Creative Puns for Educated Minds
- The roundest knight at King Arthur’s round table was Sir Cumference. He acquired his size from too much pi.
- I thought I saw an eye doctor on an Alaskan island, but it turned out to be an optical Aleutian.
- She was only a whiskey maker, but he loved her still.
- The butcher backed into the meat grinder and got a little behind in his work.
- No matter how much you push the envelope, it’ll still be stationery.
- A dog gave birth to puppies near the road and was cited for littering.
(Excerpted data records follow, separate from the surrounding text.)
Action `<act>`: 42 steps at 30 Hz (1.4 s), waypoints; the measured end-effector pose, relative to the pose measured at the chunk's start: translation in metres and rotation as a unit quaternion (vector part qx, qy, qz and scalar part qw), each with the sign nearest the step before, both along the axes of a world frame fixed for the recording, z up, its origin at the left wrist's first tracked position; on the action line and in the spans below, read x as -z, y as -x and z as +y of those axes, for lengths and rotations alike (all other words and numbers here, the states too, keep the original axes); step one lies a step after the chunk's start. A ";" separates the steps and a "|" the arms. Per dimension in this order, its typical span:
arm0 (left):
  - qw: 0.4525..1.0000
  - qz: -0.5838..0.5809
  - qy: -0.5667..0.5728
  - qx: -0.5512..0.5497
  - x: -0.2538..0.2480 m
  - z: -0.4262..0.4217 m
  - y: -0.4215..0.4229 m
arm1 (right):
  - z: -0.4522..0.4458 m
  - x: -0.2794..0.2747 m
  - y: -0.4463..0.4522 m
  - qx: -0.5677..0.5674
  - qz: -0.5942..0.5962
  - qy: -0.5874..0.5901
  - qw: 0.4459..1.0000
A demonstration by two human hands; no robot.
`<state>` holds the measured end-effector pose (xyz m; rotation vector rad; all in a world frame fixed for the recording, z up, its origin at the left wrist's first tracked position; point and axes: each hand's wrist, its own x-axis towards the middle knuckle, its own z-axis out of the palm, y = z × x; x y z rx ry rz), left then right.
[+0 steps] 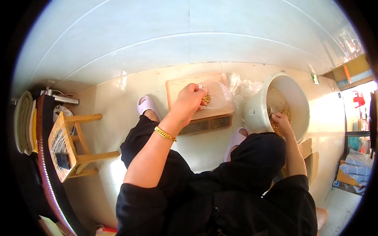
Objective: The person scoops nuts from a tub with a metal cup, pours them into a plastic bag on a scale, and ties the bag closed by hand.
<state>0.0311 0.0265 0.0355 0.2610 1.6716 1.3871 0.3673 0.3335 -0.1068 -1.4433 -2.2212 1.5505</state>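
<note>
My left hand [191, 98] is closed on the edge of a clear plastic bag [218, 94], above a flat scale [177, 88] with a display along its near side. Small yellow-brown pieces [206, 99] show in the bag beside my fingers. On the right, my right hand [281, 120] reaches into a large pale bucket [258, 108], which leans toward me. More of the yellow-brown pieces [284, 110] lie inside it. The fingers there are bent around something I cannot make out, at the pieces.
Crumpled clear plastic [246, 87] lies between scale and bucket. A wooden stool [84, 158] with a dark phone-like object [62, 161] stands at left. Cardboard [311, 161] is behind my right forearm. A pale wall [189, 47] rises beyond the scale.
</note>
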 end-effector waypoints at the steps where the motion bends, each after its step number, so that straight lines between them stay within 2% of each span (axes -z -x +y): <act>1: 1.000 -0.001 0.001 -0.002 0.000 -0.001 0.000 | -0.002 -0.005 -0.001 0.039 0.059 0.079 0.994; 4: 1.000 -0.002 -0.001 0.008 0.000 -0.004 0.003 | -0.010 -0.030 0.001 0.082 0.090 0.139 0.983; 6: 1.000 -0.008 0.005 0.006 -0.003 -0.006 0.004 | -0.006 -0.025 -0.007 0.085 0.114 0.174 0.974; 8: 1.000 -0.007 0.003 0.003 -0.003 -0.009 0.006 | -0.010 -0.029 -0.009 0.135 0.175 0.213 0.952; 12: 1.000 -0.010 0.008 0.013 -0.003 -0.010 0.007 | -0.022 -0.043 -0.005 0.172 0.168 0.206 0.948; 15: 1.000 -0.007 -0.002 0.016 0.002 -0.012 0.007 | -0.029 -0.054 -0.012 0.198 0.209 0.196 0.937; 18: 1.000 0.001 0.009 0.018 0.001 -0.012 0.006 | -0.037 -0.082 -0.015 0.215 0.214 0.139 0.943; 24: 0.999 0.011 0.016 0.042 0.000 -0.010 0.002 | -0.055 -0.133 -0.003 0.146 0.266 0.085 0.949; 26: 0.999 0.014 0.009 0.051 0.000 -0.008 0.000 | -0.062 -0.144 0.012 0.112 0.286 0.121 0.944; 28: 0.998 0.017 0.003 0.058 0.003 -0.006 -0.001 | -0.070 -0.151 0.032 0.119 0.280 0.136 0.943; 30: 0.998 0.033 0.009 0.061 0.008 -0.004 -0.003 | -0.079 -0.162 0.052 0.069 0.250 0.109 0.960; 32: 0.998 0.031 0.002 0.060 0.003 -0.004 -0.007 | -0.077 -0.159 0.065 0.038 0.248 0.132 0.959; 35: 0.998 0.030 -0.006 0.054 -0.001 -0.007 -0.006 | -0.090 -0.150 0.094 0.021 0.255 0.242 0.936; 42: 0.998 0.007 0.010 0.060 0.002 -0.013 0.004 | -0.099 -0.142 0.138 -0.131 0.160 0.311 0.928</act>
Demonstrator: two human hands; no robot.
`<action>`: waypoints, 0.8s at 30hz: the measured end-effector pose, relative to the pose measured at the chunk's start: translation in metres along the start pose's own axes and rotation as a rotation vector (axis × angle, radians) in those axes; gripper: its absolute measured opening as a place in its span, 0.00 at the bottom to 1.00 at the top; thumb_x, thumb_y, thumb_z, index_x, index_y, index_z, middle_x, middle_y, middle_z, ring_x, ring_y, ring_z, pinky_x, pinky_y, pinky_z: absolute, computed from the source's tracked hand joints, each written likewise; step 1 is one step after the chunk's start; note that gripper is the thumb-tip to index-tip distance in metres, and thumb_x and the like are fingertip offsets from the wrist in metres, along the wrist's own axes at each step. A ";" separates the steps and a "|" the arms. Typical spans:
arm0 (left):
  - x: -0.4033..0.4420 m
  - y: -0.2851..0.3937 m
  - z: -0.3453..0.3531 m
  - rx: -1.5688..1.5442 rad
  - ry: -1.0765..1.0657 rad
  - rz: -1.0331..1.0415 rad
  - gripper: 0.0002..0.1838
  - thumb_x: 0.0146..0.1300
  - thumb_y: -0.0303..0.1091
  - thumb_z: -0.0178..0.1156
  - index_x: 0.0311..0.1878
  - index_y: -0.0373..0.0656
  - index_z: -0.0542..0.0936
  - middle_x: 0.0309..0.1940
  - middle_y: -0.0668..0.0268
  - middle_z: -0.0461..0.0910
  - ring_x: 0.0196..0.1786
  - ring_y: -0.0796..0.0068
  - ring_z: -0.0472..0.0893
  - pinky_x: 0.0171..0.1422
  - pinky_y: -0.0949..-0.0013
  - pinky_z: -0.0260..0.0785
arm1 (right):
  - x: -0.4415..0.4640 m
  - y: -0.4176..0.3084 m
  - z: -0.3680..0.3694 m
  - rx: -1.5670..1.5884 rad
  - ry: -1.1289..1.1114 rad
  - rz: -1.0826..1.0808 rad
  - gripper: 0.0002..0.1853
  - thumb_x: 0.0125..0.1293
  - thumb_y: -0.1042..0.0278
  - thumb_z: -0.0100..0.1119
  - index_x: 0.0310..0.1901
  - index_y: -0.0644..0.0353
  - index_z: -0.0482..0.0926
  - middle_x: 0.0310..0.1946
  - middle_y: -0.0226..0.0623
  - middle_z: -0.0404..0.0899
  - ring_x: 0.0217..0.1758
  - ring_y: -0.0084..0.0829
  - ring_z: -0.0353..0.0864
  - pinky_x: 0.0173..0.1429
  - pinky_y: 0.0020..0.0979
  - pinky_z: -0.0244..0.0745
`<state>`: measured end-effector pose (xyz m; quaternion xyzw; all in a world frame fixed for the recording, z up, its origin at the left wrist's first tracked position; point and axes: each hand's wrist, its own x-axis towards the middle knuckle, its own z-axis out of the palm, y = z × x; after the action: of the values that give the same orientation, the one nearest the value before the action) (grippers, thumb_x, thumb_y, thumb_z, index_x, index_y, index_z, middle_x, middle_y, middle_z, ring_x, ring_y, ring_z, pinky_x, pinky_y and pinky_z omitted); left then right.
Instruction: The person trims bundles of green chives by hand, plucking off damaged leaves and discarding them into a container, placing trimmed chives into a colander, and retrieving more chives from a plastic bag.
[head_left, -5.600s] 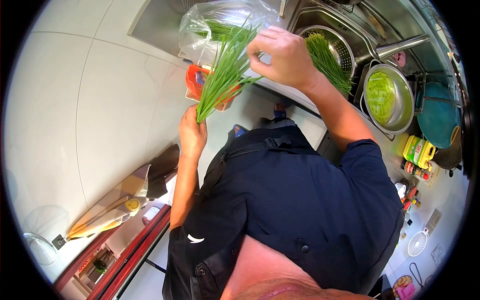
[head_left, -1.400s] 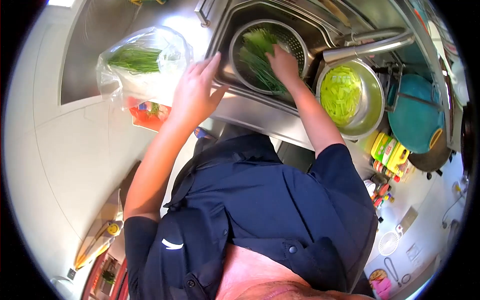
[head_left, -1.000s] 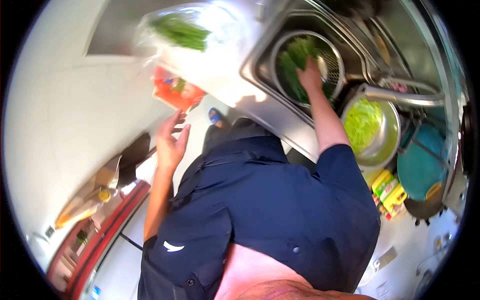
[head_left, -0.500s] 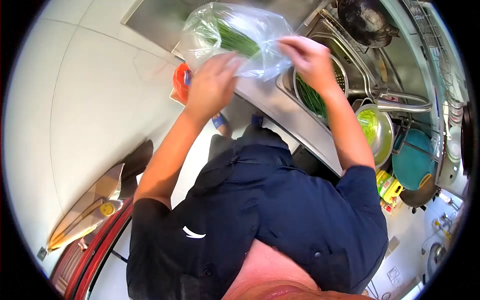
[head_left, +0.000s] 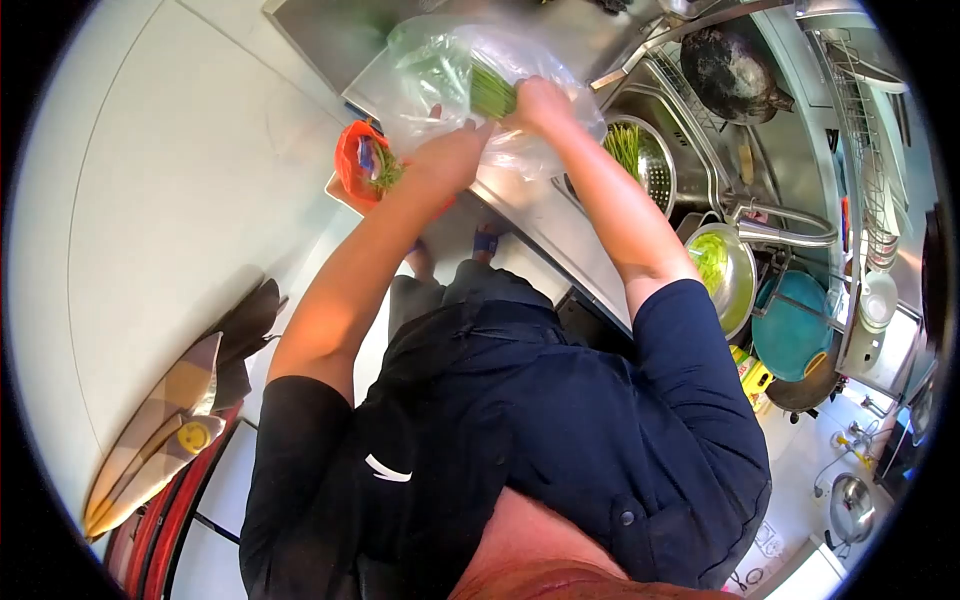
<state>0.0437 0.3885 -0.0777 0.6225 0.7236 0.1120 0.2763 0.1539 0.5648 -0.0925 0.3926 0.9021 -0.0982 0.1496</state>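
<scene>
Stalks (head_left: pixel 492 92) lay in the clear bag (head_left: pixel 430 70) — right hand (head_left: pixel 545 104) closed round them, left hand (head_left: pixel 450 160) touching plastic, grip hard to tell.

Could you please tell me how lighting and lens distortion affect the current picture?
Head view: the wide lens blackens the corners and bows a seam in the pale tiles; whitish glare streaks the clear plastic bag, veiling part of the green stalks; bright light strikes the right forearm, while the blue slipper below the counter sits in shade.
</scene>
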 end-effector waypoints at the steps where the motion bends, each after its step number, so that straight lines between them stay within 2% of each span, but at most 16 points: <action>1: 0.001 -0.003 0.002 0.002 -0.002 0.002 0.35 0.60 0.20 0.57 0.74 0.50 0.74 0.53 0.54 0.81 0.53 0.53 0.82 0.61 0.57 0.77 | -0.002 0.000 0.003 0.009 0.055 0.009 0.27 0.47 0.54 0.80 0.48 0.59 0.88 0.48 0.49 0.88 0.53 0.48 0.87 0.58 0.43 0.83; 3: 0.005 -0.011 0.008 0.131 0.081 0.108 0.31 0.61 0.21 0.56 0.70 0.49 0.78 0.52 0.55 0.80 0.54 0.53 0.81 0.63 0.56 0.77 | -0.005 -0.002 0.006 0.025 0.112 0.021 0.28 0.47 0.51 0.79 0.50 0.56 0.88 0.49 0.47 0.87 0.55 0.46 0.87 0.58 0.42 0.83; 6: 0.010 -0.014 0.014 0.221 0.038 0.135 0.27 0.63 0.22 0.56 0.67 0.47 0.80 0.53 0.55 0.78 0.57 0.51 0.80 0.66 0.54 0.74 | -0.007 -0.005 0.007 0.084 0.158 0.013 0.27 0.46 0.54 0.79 0.49 0.55 0.87 0.46 0.47 0.87 0.53 0.46 0.87 0.57 0.43 0.83; 9: 0.015 -0.022 0.032 0.111 0.088 0.146 0.27 0.63 0.22 0.55 0.66 0.48 0.81 0.49 0.55 0.79 0.57 0.50 0.79 0.68 0.52 0.71 | -0.003 -0.002 0.011 0.123 0.088 0.048 0.27 0.45 0.55 0.79 0.49 0.54 0.86 0.45 0.47 0.87 0.52 0.47 0.88 0.56 0.43 0.83; 12: 0.014 -0.028 0.043 0.202 0.140 0.159 0.27 0.62 0.21 0.55 0.65 0.48 0.82 0.48 0.55 0.79 0.56 0.49 0.78 0.69 0.53 0.70 | 0.000 0.001 0.015 0.101 0.071 0.048 0.29 0.44 0.54 0.79 0.49 0.54 0.86 0.46 0.47 0.88 0.51 0.47 0.88 0.55 0.42 0.84; 15: 0.022 -0.037 0.050 0.121 0.123 0.176 0.26 0.61 0.21 0.55 0.62 0.48 0.84 0.49 0.55 0.78 0.58 0.49 0.77 0.68 0.55 0.70 | 0.008 0.004 0.003 0.163 -0.008 0.098 0.31 0.43 0.52 0.80 0.51 0.54 0.87 0.48 0.46 0.88 0.53 0.47 0.88 0.56 0.42 0.83; 17: 0.022 -0.039 0.055 0.103 0.132 0.164 0.25 0.61 0.20 0.55 0.61 0.48 0.84 0.50 0.55 0.78 0.59 0.49 0.76 0.69 0.55 0.70 | 0.010 0.006 -0.002 0.314 -0.037 0.169 0.32 0.44 0.50 0.79 0.53 0.54 0.88 0.50 0.44 0.89 0.53 0.45 0.88 0.57 0.42 0.83; 18: 0.022 -0.039 0.055 0.089 0.151 0.154 0.25 0.60 0.20 0.56 0.60 0.48 0.85 0.50 0.55 0.78 0.60 0.50 0.76 0.69 0.56 0.69 | 0.010 0.008 -0.004 0.315 -0.039 0.168 0.32 0.44 0.50 0.79 0.53 0.54 0.88 0.50 0.44 0.89 0.53 0.45 0.88 0.57 0.42 0.83; 20: 0.019 -0.036 0.054 0.111 0.174 0.158 0.24 0.60 0.20 0.56 0.59 0.47 0.85 0.49 0.55 0.78 0.60 0.49 0.76 0.69 0.56 0.70 | 0.010 0.007 -0.012 0.331 -0.123 0.108 0.27 0.52 0.50 0.74 0.54 0.53 0.87 0.51 0.42 0.88 0.55 0.43 0.88 0.59 0.43 0.83; 24: 0.020 -0.037 0.057 0.109 0.177 0.177 0.23 0.61 0.20 0.55 0.58 0.45 0.86 0.48 0.54 0.79 0.60 0.48 0.75 0.68 0.57 0.71 | 0.000 -0.005 -0.014 0.174 -0.119 0.014 0.28 0.49 0.50 0.76 0.51 0.54 0.88 0.48 0.43 0.89 0.53 0.43 0.89 0.56 0.42 0.84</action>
<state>0.0423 0.3905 -0.1486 0.6856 0.6925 0.1509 0.1661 0.1473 0.5655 -0.0787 0.4038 0.8769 -0.1984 0.1690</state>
- A grenade thrown into a kitchen in France would result in Linoleum Blownapart.
- Two silk worms had a race. They ended up in a tie.
- Time flies like an arrow. Fruit flies like a banana.
- A hole has been found in the nudist camp wall. The police are looking into it.
- Atheism is a non-prophet organization.
- I wondered why the baseball kept getting bigger. Then it hit me.
- The sign on the lawn at a drug rehab center said: ‘Keep off the Grass.’
- A small boy swallowed some coins and was taken to a hospital. When his grandmother telephoned to ask how he was, a nurse said, ‘No change yet.’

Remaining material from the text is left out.